Arctic Sea Ice Season Underscores Accelerating Decline
Written by Dana Nuccitelli

Published on September 17th, 2008

Posted in Environmental & Climate Science

According to the National Snow and Ice Data Center (NSIDC), Arctic sea ice cover appears to have reached its minimum extent for the year, the second-lowest extent recorded since the dawn of the satellite era.

While above the record minimum Arctic sea ice extent set on September 16, 2007, this year further reinforces the strong negative trend in summertime ice extent observed over the past thirty years.

Despite overall cooler summer temperatures, the 2008 minimum extent is only 390,000 square kilometers (150,000 square miles), or 9.4%, more than the record-setting 2007 minimum. The 2008 minimum extent is 15.0% less than the next-lowest minimum extent set in 2005 and 33.1% less than the average minimum extent from 1979 to 2000.

This season further reinforces the long-term downward trend of sea ice extent.

Even though the sea ice didn’t retreat this year as much as last summer, “there was no real sign of recovery,” said Walt Meier of NSIDC. This year was cooler and other weather conditions weren’t as bad, he said.

“We’re kind of in a new state of the Arctic basically, and it’s not a good one,” Meier said. “We’re definitely sliding towards a point where the summer sea ice will be gone.”

Scientists have predicted that the Arctic will become ice free in the summer by the year 2013, if not sooner.
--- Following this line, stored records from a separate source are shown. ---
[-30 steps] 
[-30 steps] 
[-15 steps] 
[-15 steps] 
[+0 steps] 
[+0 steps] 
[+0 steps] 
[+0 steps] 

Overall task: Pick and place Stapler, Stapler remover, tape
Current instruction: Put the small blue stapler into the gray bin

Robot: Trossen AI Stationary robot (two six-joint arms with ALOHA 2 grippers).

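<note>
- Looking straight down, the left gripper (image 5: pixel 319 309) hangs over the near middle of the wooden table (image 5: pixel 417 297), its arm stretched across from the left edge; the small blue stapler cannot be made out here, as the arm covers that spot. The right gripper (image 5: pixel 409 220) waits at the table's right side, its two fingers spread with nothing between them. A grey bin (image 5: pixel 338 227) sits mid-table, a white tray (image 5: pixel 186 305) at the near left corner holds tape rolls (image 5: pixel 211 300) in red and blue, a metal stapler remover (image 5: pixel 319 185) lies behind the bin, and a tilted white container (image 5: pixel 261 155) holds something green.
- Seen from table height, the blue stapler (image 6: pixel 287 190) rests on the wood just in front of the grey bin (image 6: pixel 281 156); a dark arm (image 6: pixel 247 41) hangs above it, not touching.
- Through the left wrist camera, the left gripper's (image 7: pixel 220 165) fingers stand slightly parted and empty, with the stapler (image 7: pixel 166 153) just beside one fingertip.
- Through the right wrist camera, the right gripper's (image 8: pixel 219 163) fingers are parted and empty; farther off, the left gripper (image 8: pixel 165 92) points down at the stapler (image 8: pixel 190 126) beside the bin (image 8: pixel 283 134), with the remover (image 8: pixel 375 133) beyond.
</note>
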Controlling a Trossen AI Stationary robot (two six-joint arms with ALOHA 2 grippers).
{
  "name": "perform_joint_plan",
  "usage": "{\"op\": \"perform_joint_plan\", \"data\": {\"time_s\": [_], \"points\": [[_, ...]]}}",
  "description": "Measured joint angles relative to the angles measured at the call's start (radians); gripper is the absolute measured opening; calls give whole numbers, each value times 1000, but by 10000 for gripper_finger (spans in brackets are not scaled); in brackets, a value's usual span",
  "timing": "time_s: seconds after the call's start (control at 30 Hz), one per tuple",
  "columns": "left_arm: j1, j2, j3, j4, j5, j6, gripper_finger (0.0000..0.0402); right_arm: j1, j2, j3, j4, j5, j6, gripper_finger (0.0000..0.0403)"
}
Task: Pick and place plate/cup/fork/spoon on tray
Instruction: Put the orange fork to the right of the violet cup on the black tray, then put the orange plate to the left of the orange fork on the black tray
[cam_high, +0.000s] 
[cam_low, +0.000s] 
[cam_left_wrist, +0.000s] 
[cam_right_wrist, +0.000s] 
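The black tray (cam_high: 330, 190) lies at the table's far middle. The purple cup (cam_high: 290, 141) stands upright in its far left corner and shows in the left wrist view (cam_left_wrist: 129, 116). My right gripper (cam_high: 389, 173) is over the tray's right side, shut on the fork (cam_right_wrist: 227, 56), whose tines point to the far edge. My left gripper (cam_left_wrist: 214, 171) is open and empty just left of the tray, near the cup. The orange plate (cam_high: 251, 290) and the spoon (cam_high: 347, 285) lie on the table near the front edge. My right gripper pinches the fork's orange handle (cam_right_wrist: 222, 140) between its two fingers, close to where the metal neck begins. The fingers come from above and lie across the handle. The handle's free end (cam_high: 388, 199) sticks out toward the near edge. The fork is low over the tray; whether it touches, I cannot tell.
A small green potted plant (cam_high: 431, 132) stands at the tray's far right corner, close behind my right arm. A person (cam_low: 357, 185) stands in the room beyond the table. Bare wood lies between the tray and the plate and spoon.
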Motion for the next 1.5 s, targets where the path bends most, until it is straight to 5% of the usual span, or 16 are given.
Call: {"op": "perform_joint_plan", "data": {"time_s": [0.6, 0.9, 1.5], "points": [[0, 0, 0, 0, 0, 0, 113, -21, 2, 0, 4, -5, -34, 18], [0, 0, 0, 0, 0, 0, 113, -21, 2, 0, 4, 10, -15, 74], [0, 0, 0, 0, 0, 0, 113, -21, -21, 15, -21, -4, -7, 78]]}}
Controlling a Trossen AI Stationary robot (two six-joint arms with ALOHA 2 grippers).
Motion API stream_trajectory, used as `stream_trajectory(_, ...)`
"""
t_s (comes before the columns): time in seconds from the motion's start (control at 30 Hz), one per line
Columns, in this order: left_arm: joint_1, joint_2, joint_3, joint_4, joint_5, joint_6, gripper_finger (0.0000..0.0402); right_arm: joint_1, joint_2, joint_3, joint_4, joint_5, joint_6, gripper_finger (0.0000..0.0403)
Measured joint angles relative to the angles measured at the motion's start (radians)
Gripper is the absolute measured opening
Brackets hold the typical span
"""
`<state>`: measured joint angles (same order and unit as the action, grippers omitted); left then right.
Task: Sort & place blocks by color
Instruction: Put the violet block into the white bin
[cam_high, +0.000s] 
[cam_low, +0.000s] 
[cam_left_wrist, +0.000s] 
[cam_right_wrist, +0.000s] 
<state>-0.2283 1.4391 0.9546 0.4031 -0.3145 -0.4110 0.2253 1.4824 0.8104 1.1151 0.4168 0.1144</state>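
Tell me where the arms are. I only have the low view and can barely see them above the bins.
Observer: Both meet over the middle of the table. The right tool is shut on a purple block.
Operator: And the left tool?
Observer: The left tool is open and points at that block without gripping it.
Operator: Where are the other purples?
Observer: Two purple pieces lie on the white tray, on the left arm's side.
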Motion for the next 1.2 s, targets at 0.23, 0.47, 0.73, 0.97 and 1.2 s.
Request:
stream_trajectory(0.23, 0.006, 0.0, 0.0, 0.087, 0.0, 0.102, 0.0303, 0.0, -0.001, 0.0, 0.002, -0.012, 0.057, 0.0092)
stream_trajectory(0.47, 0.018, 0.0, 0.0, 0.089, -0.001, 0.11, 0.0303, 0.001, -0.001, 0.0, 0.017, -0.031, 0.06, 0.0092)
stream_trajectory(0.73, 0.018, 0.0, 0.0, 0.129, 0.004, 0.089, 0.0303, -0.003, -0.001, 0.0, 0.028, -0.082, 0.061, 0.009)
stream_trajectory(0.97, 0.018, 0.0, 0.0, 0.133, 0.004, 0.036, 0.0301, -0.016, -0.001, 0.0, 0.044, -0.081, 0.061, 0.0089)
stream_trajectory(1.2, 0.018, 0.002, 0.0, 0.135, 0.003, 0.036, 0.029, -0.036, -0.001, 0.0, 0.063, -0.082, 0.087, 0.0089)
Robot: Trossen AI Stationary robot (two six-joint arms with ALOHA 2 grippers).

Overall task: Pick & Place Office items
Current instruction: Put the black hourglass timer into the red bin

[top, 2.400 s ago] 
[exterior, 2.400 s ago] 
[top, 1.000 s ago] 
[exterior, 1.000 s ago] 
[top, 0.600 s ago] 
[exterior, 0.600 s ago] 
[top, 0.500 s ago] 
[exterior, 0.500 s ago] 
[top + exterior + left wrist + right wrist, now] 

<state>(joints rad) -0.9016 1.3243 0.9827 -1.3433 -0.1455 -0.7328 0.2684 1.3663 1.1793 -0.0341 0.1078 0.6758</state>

This also does not bode well for global warming, since ice reflects sunlight whereas dark oceans absorb it.

On top of that, the Arctic ice melting trend has shifted. Normally the ice would reach its minimum extent by early September, but after the record melt of 2007, much of the ice reformed with much less thickness, allowing it to continue to melt through mid-September this year.

The Arctic is warming at a faster rate than the rest of the planet, and can be considered a ‘canary in the coal mine’. Right now, that canary is not in good health.